EXERCISE ▸
Output the listing word for word, minus pictures.

- Opening Delimiter -

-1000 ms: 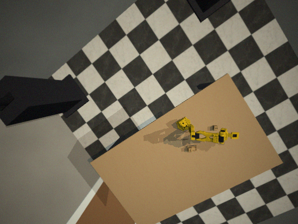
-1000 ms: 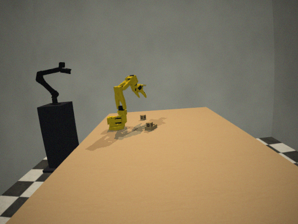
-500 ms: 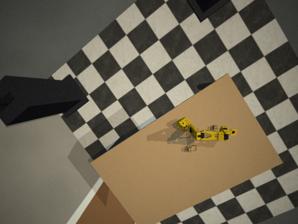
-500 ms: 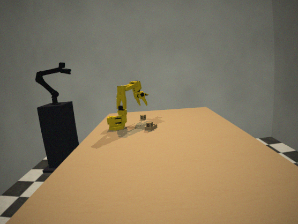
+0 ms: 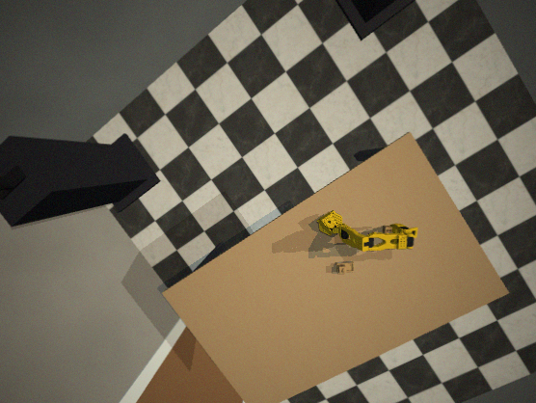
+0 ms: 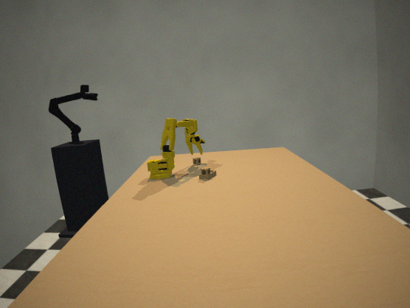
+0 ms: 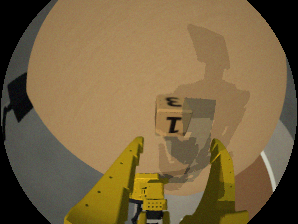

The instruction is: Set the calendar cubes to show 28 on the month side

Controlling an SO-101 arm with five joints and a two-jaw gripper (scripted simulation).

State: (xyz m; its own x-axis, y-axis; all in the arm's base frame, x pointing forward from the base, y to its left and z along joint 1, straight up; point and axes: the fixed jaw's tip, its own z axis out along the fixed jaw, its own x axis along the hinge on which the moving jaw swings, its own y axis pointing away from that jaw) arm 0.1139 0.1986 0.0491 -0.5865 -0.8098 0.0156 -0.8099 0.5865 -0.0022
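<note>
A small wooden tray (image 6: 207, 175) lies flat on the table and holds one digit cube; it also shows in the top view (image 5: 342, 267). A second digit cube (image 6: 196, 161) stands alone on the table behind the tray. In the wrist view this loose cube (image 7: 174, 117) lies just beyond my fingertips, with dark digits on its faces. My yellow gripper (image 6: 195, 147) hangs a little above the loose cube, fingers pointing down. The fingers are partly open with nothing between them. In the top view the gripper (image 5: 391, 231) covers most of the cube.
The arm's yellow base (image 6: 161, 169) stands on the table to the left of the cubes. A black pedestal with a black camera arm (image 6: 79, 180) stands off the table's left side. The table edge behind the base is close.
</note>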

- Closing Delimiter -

OUTPUT FOR THIS EXERCISE ▸
-1000 ms: 
-1000 ms: 
-500 ms: 
-500 ms: 
+0 ms: 
+0 ms: 
+0 ms: 

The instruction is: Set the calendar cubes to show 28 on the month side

Controlling an SO-101 arm with five joints and a two-jaw gripper (scripted simulation).

State: (xyz m; its own x-axis, y-axis; all in the arm's base frame, x pointing forward from the base, y to its left and z along joint 1, straight up; point and axes: the fixed jaw's tip, its own z axis out along the fixed jaw, its own x axis along the hinge on which the moving jaw swings, its own y axis pointing away from that jaw) arm 0.1139 0.1986 0.0491 -0.5865 -0.8098 0.0156 -0.8099 0.5865 -0.0022
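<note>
A small wooden tray (image 6: 207, 175) lies flat on the table and holds one digit cube; it also shows in the top view (image 5: 342, 267). A second digit cube (image 6: 196, 161) stands alone on the table behind the tray. In the wrist view this loose cube (image 7: 174, 117) lies just beyond my fingertips, with dark digits on its faces. My yellow gripper (image 6: 195, 147) hangs a little above the loose cube, fingers pointing down. The fingers are partly open with nothing between them. In the top view the gripper (image 5: 391, 231) covers most of the cube.
The arm's yellow base (image 6: 161, 169) stands on the table to the left of the cubes. A black pedestal with a black camera arm (image 6: 79, 180) stands off the table's left side. The table edge behind the base is close.
</note>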

What came before is the finished answer.